**WHAT THE TASK ASKS:** Repeat the lines of the material below exactly, beginning at the one with "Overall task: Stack" and stopping after the last.

**RECORDS PROVIDED:**

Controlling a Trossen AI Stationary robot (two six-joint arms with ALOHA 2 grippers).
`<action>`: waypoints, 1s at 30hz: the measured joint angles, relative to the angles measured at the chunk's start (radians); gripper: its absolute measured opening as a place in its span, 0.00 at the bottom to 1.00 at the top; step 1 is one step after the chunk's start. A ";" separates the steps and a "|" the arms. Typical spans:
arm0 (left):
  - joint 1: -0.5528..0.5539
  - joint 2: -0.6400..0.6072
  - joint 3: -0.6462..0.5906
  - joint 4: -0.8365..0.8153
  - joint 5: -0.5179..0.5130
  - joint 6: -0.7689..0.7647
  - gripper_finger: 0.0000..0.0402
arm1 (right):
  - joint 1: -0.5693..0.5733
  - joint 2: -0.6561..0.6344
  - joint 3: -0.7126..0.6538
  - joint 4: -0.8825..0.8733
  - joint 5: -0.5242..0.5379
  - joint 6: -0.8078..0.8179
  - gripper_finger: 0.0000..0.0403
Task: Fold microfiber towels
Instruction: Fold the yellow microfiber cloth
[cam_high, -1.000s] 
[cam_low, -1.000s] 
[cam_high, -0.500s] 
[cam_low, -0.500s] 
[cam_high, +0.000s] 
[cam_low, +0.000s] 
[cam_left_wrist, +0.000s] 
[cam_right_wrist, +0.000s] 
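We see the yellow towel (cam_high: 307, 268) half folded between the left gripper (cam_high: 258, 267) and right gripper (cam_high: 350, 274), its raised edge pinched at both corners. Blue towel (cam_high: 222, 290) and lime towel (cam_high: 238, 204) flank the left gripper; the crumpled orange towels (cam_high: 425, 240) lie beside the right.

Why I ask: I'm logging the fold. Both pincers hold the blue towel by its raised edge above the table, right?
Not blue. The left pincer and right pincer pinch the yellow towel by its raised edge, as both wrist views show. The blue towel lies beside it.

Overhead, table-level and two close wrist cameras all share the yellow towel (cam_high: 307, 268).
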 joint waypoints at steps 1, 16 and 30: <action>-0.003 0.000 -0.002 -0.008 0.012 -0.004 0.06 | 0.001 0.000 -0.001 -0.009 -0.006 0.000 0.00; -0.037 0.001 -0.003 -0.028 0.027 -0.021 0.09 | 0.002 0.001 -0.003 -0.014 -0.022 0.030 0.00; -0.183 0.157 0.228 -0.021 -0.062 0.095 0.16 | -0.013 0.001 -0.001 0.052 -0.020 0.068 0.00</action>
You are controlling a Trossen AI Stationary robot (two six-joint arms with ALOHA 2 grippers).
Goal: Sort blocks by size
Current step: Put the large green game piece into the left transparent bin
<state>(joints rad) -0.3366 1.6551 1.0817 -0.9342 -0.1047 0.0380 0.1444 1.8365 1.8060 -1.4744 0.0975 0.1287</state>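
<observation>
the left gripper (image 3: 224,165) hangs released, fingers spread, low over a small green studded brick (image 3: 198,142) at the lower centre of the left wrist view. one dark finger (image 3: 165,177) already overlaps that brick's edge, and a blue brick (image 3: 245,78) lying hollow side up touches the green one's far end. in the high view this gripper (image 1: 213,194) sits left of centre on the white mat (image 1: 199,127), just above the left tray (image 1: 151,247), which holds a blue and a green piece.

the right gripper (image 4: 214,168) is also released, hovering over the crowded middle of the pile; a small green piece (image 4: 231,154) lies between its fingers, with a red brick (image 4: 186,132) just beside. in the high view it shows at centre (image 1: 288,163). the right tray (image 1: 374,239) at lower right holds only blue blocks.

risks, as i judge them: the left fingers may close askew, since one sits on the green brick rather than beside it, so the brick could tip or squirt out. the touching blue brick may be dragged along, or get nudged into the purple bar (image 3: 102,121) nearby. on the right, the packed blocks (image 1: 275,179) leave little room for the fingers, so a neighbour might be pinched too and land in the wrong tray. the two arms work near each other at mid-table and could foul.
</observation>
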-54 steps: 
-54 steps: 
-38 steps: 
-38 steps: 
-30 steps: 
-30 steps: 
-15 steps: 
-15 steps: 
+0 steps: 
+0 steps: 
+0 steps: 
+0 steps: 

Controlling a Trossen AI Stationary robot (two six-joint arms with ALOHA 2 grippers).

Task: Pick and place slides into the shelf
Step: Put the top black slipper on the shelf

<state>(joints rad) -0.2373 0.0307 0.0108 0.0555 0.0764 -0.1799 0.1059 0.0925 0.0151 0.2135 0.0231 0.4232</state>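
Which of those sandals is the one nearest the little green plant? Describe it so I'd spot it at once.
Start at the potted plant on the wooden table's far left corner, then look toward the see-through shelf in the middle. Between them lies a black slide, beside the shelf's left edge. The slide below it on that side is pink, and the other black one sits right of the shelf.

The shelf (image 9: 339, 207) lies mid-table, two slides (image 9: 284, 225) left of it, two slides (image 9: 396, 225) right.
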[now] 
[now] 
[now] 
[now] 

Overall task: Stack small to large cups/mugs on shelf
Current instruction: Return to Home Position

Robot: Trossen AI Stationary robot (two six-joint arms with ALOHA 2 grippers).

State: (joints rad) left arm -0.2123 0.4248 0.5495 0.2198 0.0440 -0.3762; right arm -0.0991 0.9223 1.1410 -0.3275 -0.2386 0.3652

**ANSWER TO THE EXERCISE:**
Overall task: Stack small to large cups/mugs on shelf
Current instruction: Return to Home Position

Robot: Trossen AI Stationary robot (two six-joint arms with ALOHA 2 grippers).

State: (joints rad) left arm -0.2123 0.4248 0.5495 0.2198 0.0440 -0.3762; right arm -0.0991 0.9223 1.1410 -0.3275 -0.2386 0.3652

The complete output has now been given.